Page:T. Corneille - Poèmes dramatiques, tome 4, 1748.djvu/99

Cette page n’a pas encore été corrigée

Scène V


La tante, Lisette.

Lisette

Madame, vous voyez quel pouvoir est le vôtre :

Tous deux ne sauroient vivre un seul moment sans vous.

La tante

Que n'est-il vrai ! Mais non, ils ont besoin de nous,

Et, venus à Paris pour quelque grande affaire,

Je les dois regarder comme amis de mon frère.

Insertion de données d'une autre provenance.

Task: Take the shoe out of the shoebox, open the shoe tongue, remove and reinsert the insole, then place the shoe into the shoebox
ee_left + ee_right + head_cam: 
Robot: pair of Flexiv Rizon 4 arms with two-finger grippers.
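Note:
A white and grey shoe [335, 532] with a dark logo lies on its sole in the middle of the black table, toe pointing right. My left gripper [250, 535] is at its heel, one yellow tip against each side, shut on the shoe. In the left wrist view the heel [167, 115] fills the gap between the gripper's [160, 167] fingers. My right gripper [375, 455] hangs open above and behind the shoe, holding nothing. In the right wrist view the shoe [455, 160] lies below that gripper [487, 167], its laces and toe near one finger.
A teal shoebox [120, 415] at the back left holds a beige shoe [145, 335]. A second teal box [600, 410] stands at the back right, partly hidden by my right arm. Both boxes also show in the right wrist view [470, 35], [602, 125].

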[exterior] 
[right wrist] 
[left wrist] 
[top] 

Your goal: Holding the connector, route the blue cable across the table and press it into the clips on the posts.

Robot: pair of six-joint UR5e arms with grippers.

Tu sais ce que pour eux d'Angleterre il m'écrit,

Qu'en leur faveur je tâche à trouver du crédit,

Et que les obliger c'est l'obliger lui-même.

Lisette

Mais ne croyez-vous pas que l'un des deux vous aime?

La tante

J'aurois lieu de le croire, et Léandre du moins

Semble pour me gagner ne manquer point de soins;

Mais enfin je crains tant qu'il ne soit pas honnête,

Qu'à me remarier je me montre si prête...

Lisette

Le veuvage est un don qu'on m'a toujours appris

Que le ciel ne départ qu'à ses plus favoris ;

Et si dans ce qu'on sait par mainte et mainte épreuve

Vous pouviez transporter votre office de veuve,

Au lieu de le garder toujours en enrageant,

Il vous seroit aisé d'en trouver de l'argent.

Malgré des blonds cheveux la mode avantageuse,

Un bandeau sied au front mieux qu'une paresseuse.

Mais, madame, chacun sait ses nécessités.

La tante

II est vrai, le veuvage a ses commodités.